= George Edward Holbrook =

George Edward Holbrook (March 4, 1909 - February 26, 1987) was a noted American chemical engineer and a founding member of the National Academy of Engineering.

==Biography==
Holbrook was born in St. Louis, Missouri, and studied chemical engineering at the University of Michigan where he received his BS (1931), MS (1932), and Ph.D. (1933). He then joined Du Pont, by 1939 was head of new products research at Jackson Laboratory, and in 1943 its assistant director. In 1949 Holbrook was appointed general superintendent of product development at Chambers Works, then the world's largest chemical plant. He subsequently moved to Du Pont headquarters, first as manager of process development for the Organic Chemicals business, and later as assistant director of the Development Department.

After a brief leave for government service - as deputy director and then director of the Chemical, Rubber, and Forest Products Bureau of the National Production Authority - Holbrook resumed his prior Du Pont work but also chaired Du Pont's Corporate Committee for Educational Fellowships and Grants. In 1955 he was named assistant general manager of the Organic Chemicals Department, and in 1957 general manager of the Elastomer Chemicals Department.

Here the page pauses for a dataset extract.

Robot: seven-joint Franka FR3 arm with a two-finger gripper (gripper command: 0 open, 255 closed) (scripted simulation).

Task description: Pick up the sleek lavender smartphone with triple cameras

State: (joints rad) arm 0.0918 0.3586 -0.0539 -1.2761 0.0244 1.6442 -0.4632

In 1958 he was further promoted to vice president, director, and member of the executive committee.

Holbrook served on boards and committees for a number of universities, including the Carnegie Institute of Technology, University of Delaware, University of Michigan, University of Pennsylvania, University of Rochester, and Newark College. He was a member of the American Chemical Society, American Physical Society, Society of Chemical Industry, New York Academy of Sciences, Franklin Institute, American Association for the Advancement of Science, the Chemical Society (London), and honorary member of the Institute of Chemical Engineers (London), and served as president of the American Institute of Chemical Engineers in 1958.